La SA Somfy soutient pour sa part que, comme pour l'obligation de reclassement, elle n'est pas l'employeur des salariés de la SAS Spirel et n'appartient au même groupe de sorte qu'il ne peut lui être reproché une quelconque violation de l'obligation d'adaptation vis-à-vis des appelants. Le salarié ne formule aucune demande indemnitaire à ce titre à l'encontre de la SA Somfy.
L'AGS sollicite la confirmation du jugement déféré sur point.
Sur ce,
L'article L.6321-41 du code du travail, dans sa version applicable au présent litige, prévoit que l'employeur assure l'adaptation des salariés à leur poste de travail. Il veille au maintien de leur capacité à occuper un emploi, au regard notamment de l'évolution des emplois, des technologies et des organisations. Il peut proposer des formations qui participent au développement des compétences, ainsi qu'à la lutte contre l'illettrisme. Les actions de formation mises en 'uvre à ces fins sont prévues, le cas échéant, par le plan de formation mentionné au 1° de l'article L. 6312-1.
En l'espèce, en l'absence de démonstration du co-emploi à l'égard de la SA Somfy et la SAS Chappel Industries France, aucune obligation propre à l'employeur ne peut être mise à leur charge. Il y a donc lieu de débouter le salarié de sa demande de dommages et intérêts en ce qu'elle est adressée à l'encontre SA Somfy et la SAS Chappel Industries France.
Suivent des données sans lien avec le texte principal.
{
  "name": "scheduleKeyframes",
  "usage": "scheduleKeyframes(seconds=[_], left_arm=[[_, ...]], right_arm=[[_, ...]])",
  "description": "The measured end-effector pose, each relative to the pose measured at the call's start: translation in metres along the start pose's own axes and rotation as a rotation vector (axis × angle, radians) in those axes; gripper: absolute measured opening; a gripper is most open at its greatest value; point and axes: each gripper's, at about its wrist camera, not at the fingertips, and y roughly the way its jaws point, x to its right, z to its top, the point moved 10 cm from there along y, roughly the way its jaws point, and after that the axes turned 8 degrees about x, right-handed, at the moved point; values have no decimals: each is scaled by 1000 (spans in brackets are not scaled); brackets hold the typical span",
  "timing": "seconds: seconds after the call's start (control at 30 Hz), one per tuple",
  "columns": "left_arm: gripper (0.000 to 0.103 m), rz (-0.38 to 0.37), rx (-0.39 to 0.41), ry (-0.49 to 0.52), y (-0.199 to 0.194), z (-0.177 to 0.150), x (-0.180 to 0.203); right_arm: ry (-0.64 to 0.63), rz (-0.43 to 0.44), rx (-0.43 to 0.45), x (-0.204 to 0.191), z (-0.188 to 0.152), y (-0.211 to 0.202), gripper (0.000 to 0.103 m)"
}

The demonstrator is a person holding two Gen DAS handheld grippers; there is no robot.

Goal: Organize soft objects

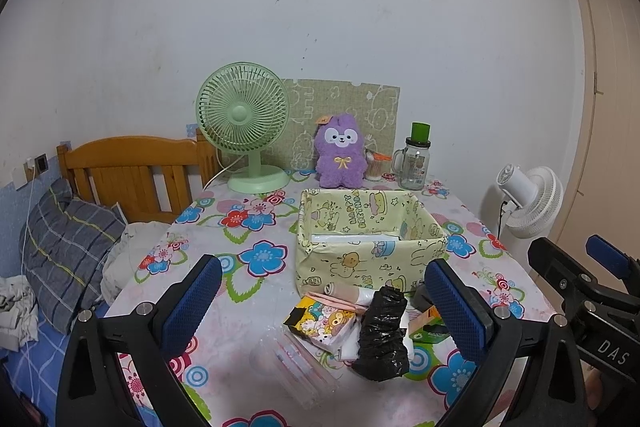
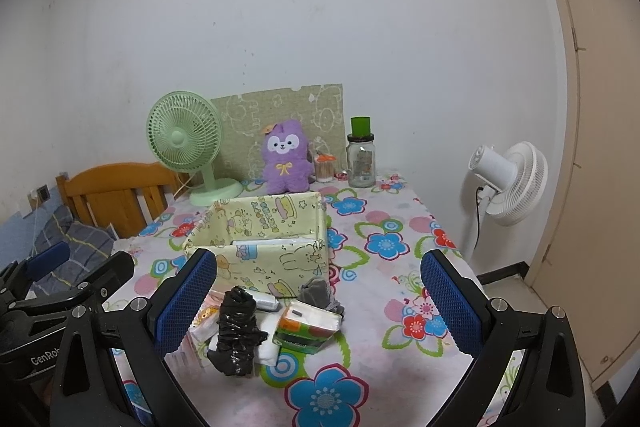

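Note:
A pile of soft items lies on the flowered tablecloth in front of a yellow cartoon-print box (image 1: 372, 259) (image 2: 264, 247). A black plastic bag roll (image 1: 382, 335) (image 2: 236, 331) stands in the pile beside a cartoon tissue pack (image 1: 320, 321), a green tissue pack (image 2: 308, 327), a grey cloth (image 2: 318, 293) and a clear packet (image 1: 296, 359). A flat white pack lies inside the box. My left gripper (image 1: 324, 307) hangs open above the pile. My right gripper (image 2: 320, 301) is open too, holding nothing.
At the table's back stand a green desk fan (image 1: 244, 131) (image 2: 186, 147), a purple plush toy (image 1: 340, 155) (image 2: 285, 157), a glass jar with green lid (image 1: 414, 163) (image 2: 361, 157) and a toothpick jar. A white floor fan (image 2: 504, 183) stands right; a bed with pillow (image 1: 68, 251) lies left.

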Motion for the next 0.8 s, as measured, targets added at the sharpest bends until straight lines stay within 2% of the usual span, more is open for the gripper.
scheduleKeyframes(seconds=[0.57, 0.8], left_arm=[[102, 5, -47, -7, 22, -16, 0], [102, 0, -98, -8, 38, -32, 1]], right_arm=[[8, 2, -22, -1, -9, 18, 103], [30, 10, -49, -1, -23, 33, 103]])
Il ressort de la présentation des moyens établie dans le jugement déféré que la SAS Spirel, qui n'a pas conclu en cause d'appel, avait soutenu que le salarié ne rapportait pas la preuve d'un préjudice en lien avec l'absence d'adaptation des salariés.
Elle ne justifiait toutefois d'aucune mesure permettant de démontrer qu'elle avait satisfait à cette obligation.
Par conséquent, il y a lieu de confirmer le jugement déféré en ce qu'il a condamné la Scp Btsg, représentant la SAS Spirel, à verser au salarié la somme de 300 € au titre des dommages et intérêts de ce chef, le salarié n'apportant aucun élément de nature à justifier l'octroi d'une somme supérieure en cause d'appel.